If a line of the listing contains the string "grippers", return that line.

Data block START

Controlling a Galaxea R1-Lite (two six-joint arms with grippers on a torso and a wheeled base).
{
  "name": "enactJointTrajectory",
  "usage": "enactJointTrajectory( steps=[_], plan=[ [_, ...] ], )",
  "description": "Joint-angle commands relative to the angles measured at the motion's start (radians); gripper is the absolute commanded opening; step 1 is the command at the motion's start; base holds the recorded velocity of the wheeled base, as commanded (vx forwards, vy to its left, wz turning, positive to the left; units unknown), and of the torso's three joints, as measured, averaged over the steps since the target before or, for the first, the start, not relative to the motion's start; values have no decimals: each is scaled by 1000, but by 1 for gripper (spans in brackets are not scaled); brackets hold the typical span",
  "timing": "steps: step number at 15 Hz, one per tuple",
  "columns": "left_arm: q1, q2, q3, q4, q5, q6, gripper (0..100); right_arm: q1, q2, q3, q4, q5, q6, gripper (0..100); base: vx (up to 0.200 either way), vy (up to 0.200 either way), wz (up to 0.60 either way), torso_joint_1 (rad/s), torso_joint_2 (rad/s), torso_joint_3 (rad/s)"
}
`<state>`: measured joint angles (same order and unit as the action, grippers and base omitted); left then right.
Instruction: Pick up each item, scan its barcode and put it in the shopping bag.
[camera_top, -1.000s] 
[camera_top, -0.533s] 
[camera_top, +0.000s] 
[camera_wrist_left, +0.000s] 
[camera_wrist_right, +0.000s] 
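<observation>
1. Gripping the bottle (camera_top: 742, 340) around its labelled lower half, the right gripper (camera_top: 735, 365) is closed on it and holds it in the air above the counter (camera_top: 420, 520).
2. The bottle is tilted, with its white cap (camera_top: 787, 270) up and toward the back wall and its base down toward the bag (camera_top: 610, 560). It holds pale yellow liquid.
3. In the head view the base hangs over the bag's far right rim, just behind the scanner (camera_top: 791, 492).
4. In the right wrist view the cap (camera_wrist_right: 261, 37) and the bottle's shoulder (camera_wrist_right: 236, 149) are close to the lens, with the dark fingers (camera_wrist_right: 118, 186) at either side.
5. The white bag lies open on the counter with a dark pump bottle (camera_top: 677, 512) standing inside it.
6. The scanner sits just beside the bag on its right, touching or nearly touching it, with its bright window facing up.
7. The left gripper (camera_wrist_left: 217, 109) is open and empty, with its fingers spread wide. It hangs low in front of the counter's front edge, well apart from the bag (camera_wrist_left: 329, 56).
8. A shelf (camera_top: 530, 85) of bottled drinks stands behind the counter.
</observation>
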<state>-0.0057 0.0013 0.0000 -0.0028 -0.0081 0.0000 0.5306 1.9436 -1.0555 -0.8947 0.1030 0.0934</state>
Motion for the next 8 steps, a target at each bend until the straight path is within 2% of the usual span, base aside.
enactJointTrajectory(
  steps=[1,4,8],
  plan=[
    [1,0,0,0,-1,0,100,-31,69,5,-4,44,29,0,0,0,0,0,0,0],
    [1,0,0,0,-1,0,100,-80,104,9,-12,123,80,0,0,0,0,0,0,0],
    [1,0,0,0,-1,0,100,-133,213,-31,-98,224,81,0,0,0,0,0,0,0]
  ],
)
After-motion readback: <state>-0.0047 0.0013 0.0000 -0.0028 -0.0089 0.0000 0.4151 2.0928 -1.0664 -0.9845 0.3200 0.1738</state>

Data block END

**Written answer**:
Controlling a Galaxea R1-Lite (two six-joint arms with grippers on a torso and a wheeled base).
`<state>`: measured joint angles (same order and unit as the action, grippers and base omitted); left then right.

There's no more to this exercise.